§ **Problem statement**: The first line of the entries and each line after it, through the one that contains "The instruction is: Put", are to be duplicated exactly; no picture belongs in the copy.

§ **Given entries**:
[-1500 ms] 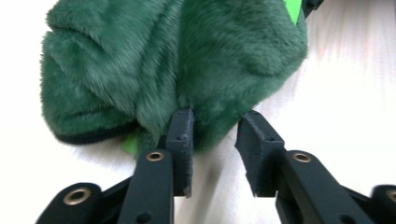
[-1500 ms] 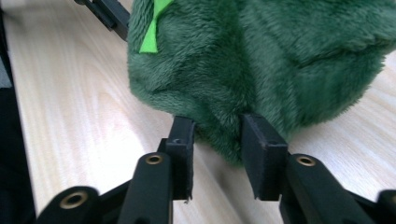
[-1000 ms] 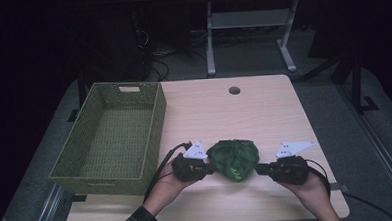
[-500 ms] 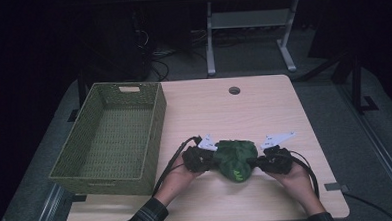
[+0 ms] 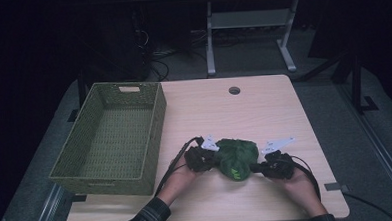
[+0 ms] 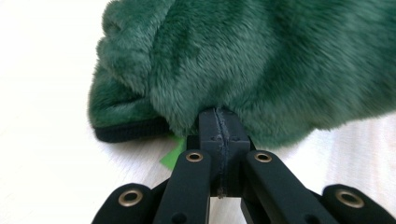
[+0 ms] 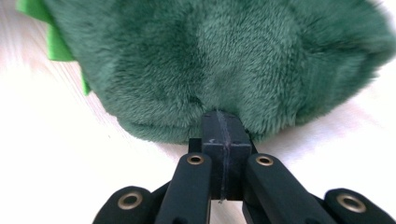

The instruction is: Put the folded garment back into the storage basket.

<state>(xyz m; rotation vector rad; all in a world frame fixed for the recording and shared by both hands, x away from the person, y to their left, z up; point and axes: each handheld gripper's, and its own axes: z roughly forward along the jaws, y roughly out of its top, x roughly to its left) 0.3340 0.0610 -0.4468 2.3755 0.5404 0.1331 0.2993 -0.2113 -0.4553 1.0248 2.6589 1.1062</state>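
Your left hand-held gripper point(image 5: 209, 159) sits at the left edge of the green plush item point(image 5: 236, 158); its jaws are pressed together at the fur, and whether they nip any pile cannot be told. Your right hand-held gripper point(image 5: 259, 167) meets the item's right edge in the same condition, jaws pressed together against the fur. The plush item lies bunched on the worktop point(image 5: 264, 112), near its front edge, between both grippers. A bright green tag point(image 6: 172, 154) shows at its underside. The woven basket point(image 5: 80, 145) stands well apart to the left.
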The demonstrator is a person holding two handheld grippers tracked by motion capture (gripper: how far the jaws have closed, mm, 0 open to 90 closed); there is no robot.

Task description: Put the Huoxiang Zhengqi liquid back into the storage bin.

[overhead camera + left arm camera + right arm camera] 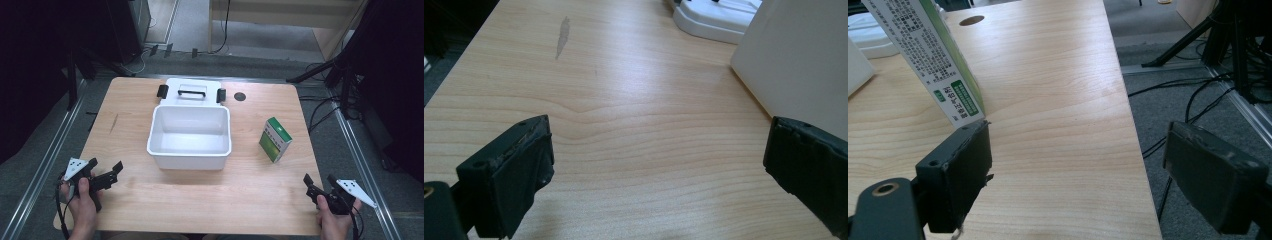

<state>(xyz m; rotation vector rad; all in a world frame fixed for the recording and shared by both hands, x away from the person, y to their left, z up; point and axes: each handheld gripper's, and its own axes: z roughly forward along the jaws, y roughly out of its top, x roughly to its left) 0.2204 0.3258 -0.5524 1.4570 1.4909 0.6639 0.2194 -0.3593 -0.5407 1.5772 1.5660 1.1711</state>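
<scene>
Light wooden table [250,200], rounded corners, seen from above. Near its middle, open white rectangular plastic bin [190,136], nothing visible inside. Just behind it, touching or nearly so, flat white lid [191,92] with black handle and a black latch at each side. Small dark round hole [240,96] in the tabletop just right of the lid. Green-and-white cardboard box [275,139] standing to the right of the bin, apart from it, turned at an angle to the table edge. Left gripper [106,175] at the near left corner, held in the left hand [82,200], jaws spread, nothing between them; grey three-cornered plate on top. In the left gripper view, same jaws wide apart over bare wood, white bin wall [794,60] at upper right, lid edge farther back, a grey smear [562,35] on the wood ahead. Right gripper [320,186] at the near right corner, in the right hand [334,222], jaws likewise spread and holding nothing. In the right gripper view, printed side of the box [928,55] leaning above the left jaw, well short of contact with either; table edge, grey floor and black cables beyond the right jaw.
</scene>
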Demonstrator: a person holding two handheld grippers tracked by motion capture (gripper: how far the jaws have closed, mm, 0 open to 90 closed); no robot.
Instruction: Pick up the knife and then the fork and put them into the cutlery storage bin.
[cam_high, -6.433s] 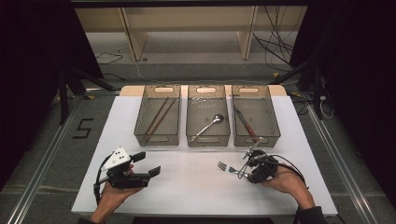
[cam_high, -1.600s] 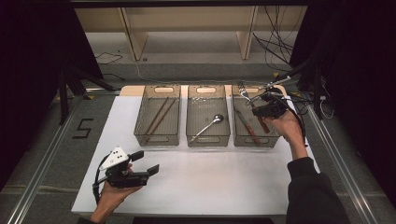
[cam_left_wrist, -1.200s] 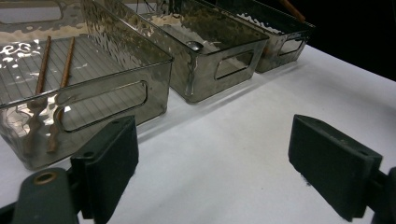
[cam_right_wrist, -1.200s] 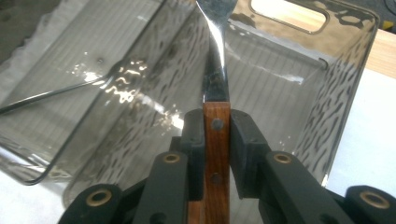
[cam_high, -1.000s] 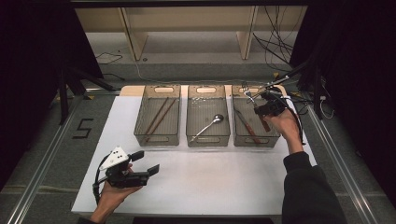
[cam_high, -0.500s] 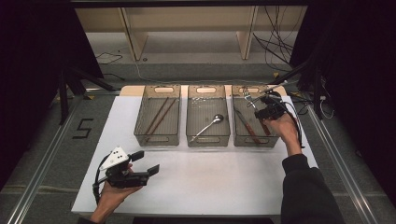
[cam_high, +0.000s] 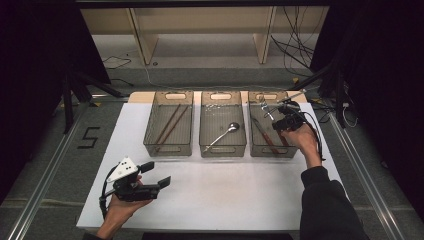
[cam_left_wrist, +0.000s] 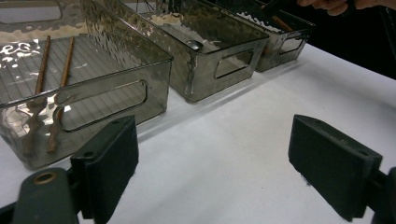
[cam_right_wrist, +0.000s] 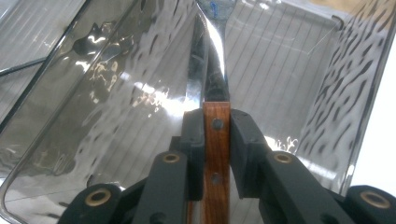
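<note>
White table (cam_high: 240, 200), dark surroundings. Nearest us, we are resting the left gripper (cam_high: 150, 181) on the tabletop, jaws wide apart and empty. Farther off, we are holding the right gripper (cam_high: 281, 120) over the right bin (cam_high: 295, 150), clamped on the wooden-handled fork (cam_right_wrist: 215, 135). Risk, we judge: tines catching the bin wall, levering the handle loose.

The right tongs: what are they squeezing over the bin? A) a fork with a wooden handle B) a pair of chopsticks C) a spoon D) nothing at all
A: in the right gripper view the right tongs are shut on the fork's wooden handle, its metal neck pointing into the right bin.
</note>
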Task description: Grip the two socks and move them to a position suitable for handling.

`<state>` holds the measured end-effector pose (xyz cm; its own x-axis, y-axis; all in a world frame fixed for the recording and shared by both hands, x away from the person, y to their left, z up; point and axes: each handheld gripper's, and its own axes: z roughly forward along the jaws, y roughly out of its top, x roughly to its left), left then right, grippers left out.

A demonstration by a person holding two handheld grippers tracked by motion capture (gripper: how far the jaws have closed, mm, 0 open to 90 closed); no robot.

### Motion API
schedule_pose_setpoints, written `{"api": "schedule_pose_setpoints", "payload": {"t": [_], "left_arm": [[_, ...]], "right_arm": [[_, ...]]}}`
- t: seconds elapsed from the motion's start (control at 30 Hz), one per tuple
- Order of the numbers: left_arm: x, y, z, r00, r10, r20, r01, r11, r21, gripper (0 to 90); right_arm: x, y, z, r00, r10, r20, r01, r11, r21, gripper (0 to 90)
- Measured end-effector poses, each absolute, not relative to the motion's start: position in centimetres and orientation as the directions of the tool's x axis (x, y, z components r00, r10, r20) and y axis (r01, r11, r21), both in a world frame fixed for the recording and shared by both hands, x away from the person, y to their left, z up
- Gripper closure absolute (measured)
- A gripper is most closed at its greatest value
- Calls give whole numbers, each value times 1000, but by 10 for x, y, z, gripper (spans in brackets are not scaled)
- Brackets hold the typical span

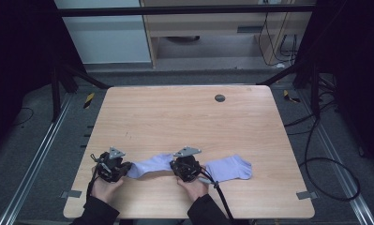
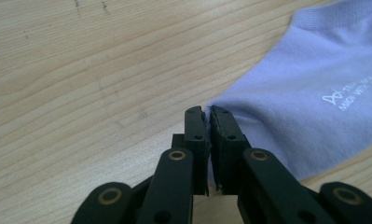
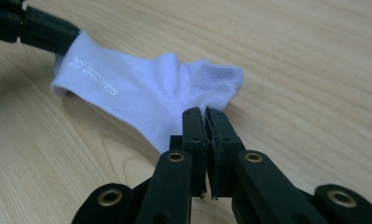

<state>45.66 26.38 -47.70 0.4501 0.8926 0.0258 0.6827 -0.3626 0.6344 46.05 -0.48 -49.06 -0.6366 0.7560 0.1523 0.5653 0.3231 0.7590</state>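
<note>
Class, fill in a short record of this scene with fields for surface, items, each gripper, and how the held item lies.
surface: wooden table
items: two pale lilac socks
held sock: stretched between both grippers, printed white lettering on it
left gripper: shut on held sock, pinching one end
right gripper: shut on held sock, pinching the other end
second sock: flat on the table beside the right gripper, on its far side from the held sock
other: small dark disc near the table's far edge

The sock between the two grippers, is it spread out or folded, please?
Spread out: the sock stretches between the left gripper and right gripper, each pinching an end.
</note>
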Motion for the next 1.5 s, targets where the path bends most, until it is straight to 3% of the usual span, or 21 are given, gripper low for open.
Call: {"api": "schedule_pose_setpoints", "payload": {"t": [0.23, 0.37, 0.6, 1.03, 1.5], "left_arm": [[456, 271, -477, 414, 910, 33, 685, -335, 647, 692], [454, 275, -471, 389, 921, 12, 672, -293, 680, 661], [449, 274, -459, 393, 919, -21, 628, -252, 736, 635], [443, 238, -443, 469, 881, -68, 571, -244, 784, 547], [448, 174, -442, 558, 827, -71, 551, -305, 776, 501]], "right_arm": [[453, -6, -501, -627, 764, 150, 582, 331, 743, 769], [452, -13, -497, -629, 764, 142, 557, 315, 768, 667], [456, -35, -476, -623, 772, 130, 521, 284, 805, 568], [462, -100, -448, -548, 827, 123, 509, 214, 833, 462], [448, -181, -439, -456, 886, 85, 516, 186, 836, 420]]}}
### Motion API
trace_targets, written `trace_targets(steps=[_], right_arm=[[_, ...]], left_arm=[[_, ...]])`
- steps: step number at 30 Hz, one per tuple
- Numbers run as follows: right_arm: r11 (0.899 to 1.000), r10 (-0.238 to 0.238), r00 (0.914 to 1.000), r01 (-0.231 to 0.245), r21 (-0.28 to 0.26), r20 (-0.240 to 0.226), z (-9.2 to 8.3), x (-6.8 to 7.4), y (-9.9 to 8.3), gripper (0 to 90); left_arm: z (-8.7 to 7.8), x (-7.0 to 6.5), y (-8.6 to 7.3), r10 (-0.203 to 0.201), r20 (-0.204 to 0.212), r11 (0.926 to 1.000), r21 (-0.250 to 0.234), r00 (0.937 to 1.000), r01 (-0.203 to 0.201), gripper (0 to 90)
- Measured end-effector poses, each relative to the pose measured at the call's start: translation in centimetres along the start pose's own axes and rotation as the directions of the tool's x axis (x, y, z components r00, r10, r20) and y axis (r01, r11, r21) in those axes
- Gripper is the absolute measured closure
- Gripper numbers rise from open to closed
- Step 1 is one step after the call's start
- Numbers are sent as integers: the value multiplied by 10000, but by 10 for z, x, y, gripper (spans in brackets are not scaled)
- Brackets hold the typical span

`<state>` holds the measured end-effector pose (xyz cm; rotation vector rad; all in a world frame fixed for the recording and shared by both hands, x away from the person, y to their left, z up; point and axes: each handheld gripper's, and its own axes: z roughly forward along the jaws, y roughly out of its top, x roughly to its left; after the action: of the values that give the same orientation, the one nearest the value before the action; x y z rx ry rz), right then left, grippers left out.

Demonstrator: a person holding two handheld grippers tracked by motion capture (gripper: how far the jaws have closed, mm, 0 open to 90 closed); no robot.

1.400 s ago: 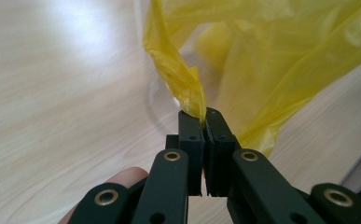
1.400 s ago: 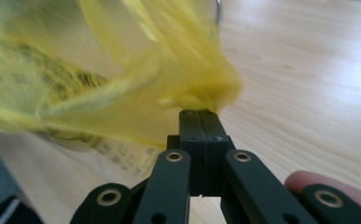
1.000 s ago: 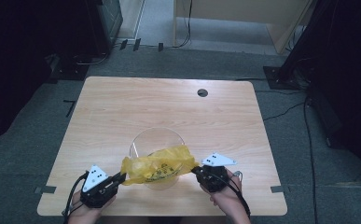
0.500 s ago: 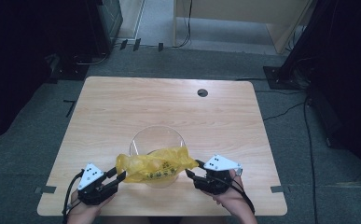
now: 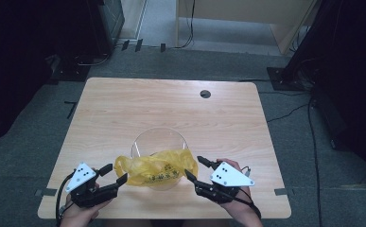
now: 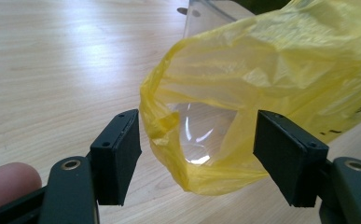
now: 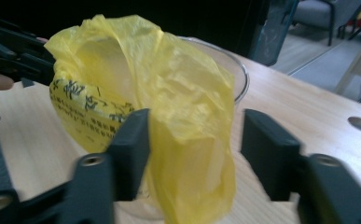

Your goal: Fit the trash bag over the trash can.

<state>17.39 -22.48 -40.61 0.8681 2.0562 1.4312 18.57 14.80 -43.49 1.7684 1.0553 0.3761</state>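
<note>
Two hand-held grippers flank a clear bowl (image 5: 159, 142) that stands on the near middle of the bench (image 5: 124, 109). A yellow bag (image 5: 156, 169) is draped over the bowl's near rim, with one end spilling out to each side of the bowl. The left hand-held gripper (image 5: 114, 174) sits just left of the bowl; its jaws have just been opening and now stand spread, with the bag's crumpled left end (image 6: 192, 140) between them but not pressed by either pad. The right hand-held gripper (image 5: 196, 168) sits just right of the bowl; its jaws have just been closing a little yet are spread too, with the bag's right end (image 7: 187, 154) hanging between them, brushing one pad, unpinched.
</note>
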Motion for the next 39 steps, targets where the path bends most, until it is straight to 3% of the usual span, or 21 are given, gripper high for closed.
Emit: trace_targets(steps=[1,2,3,4,5,8,15,17,20,22,25,29,31,32,34,36,39], right_arm=[[10000,44,9999,-44,37,153,1,1,0,622],[9996,231,9997,-233,141,88,4,-1,0,771],[9996,231,9997,-233,141,88,4,-1,0,771],[9987,500,9986,-501,35,161,6,-1,0,847],[9987,500,9986,-501,35,161,6,-1,0,847],[9978,632,9967,-622,-213,503,8,1,3,879],[9964,833,9946,-824,-176,612,15,0,7,888],[9954,940,9931,-923,-276,708,15,-1,10,888],[9923,1173,9896,-1134,-499,836,18,-5,15,888],[9913,1239,9882,-1193,-548,897,20,-6,17,888],[9882,1482,9820,-1423,-575,1173,30,-10,17,888],[9895,1419,9767,-1358,-486,1611,45,-15,16,888],[9898,1417,9721,-1363,-416,1869,54,-20,16,888],[9902,1392,9708,-1337,-410,1954,58,-22,16,888],[9898,1422,9695,-1371,-391,1998,60,-24,17,888],[9852,1712,9626,-1697,-250,2098,64,-27,15,888],[9792,2022,9581,-2018,-225,2027,67,-29,13,889]], left_arm=[[-1,0,1,-44,56,10000,-33,10000,44,311],[-2,1,2,-54,109,10000,-74,9999,55,288],[-2,2,3,-121,141,9999,-116,9998,123,288],[-3,3,5,-85,163,9998,-180,9998,88,280],[-3,3,5,-85,163,9998,-180,9998,88,284],[-6,2,12,74,751,9991,-423,9971,-42,324],[-3,-4,31,61,711,9955,-947,9975,7,330],[0,-6,36,17,761,9940,-1089,9971,66,370],[6,-12,39,388,309,9909,-1304,9988,-345,632],[8,-13,39,545,233,9911,-1225,9982,-512,685],[15,-17,40,535,-62,9922,-1120,9985,-539,846],[21,-16,42,526,-289,9920,-1131,9982,-556,861],[24,-14,44,477,-497,9916,-1177,9976,-533,873],[29,-13,46,579,-871,9900,-1234,9945,-684,878],[31,-12,47,542,-965,9900,-1249,9939,-661,886],[38,-10,49,410,-1151,9917,-1165,9925,-545,894],[40,-13,49,349,-1061,9920,-1174,9937,-474,890]])
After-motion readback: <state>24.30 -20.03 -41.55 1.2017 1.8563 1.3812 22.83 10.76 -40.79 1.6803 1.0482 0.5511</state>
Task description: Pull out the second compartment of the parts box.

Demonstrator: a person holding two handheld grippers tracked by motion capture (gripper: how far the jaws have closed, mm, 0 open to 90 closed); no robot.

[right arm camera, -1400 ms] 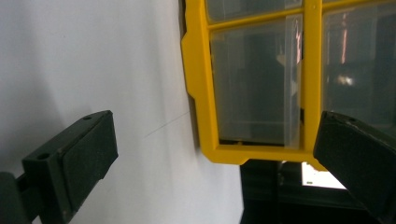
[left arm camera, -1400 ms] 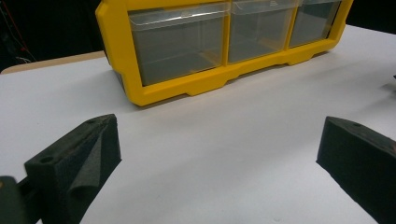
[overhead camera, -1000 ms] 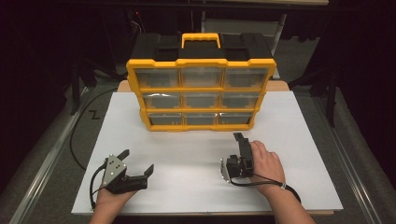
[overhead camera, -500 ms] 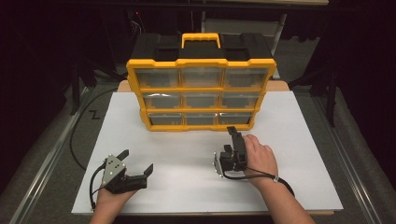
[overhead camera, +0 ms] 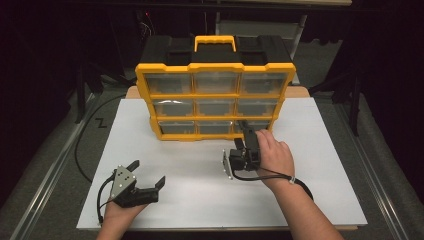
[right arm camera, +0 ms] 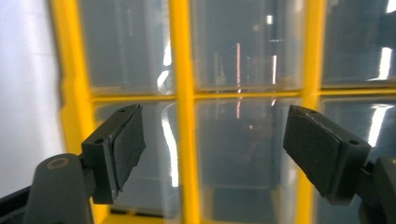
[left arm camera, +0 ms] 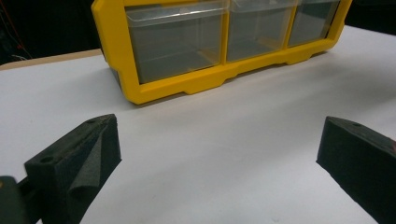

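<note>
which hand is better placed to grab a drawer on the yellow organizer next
Right. The right gripper is up at the organizer's bottom-right drawer, jaws apart and just closing with nothing between them. The left gripper sits open near the table's front edge.

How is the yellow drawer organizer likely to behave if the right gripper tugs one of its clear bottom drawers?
The yellow drawer organizer looks like rigid plastic, so it should not flex. Its clear drawers look empty, so it is probably light and may slide on the smooth white board. Standing tall on a narrow base, it might tip forward.
</note>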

§ **Solution to this exercise**:
[-1500 ms] 
[-1500 ms] 
[-1000 ms] 
[-500 ms] 
[+0 ms] 
[+0 ms] 
[+0 ms] 

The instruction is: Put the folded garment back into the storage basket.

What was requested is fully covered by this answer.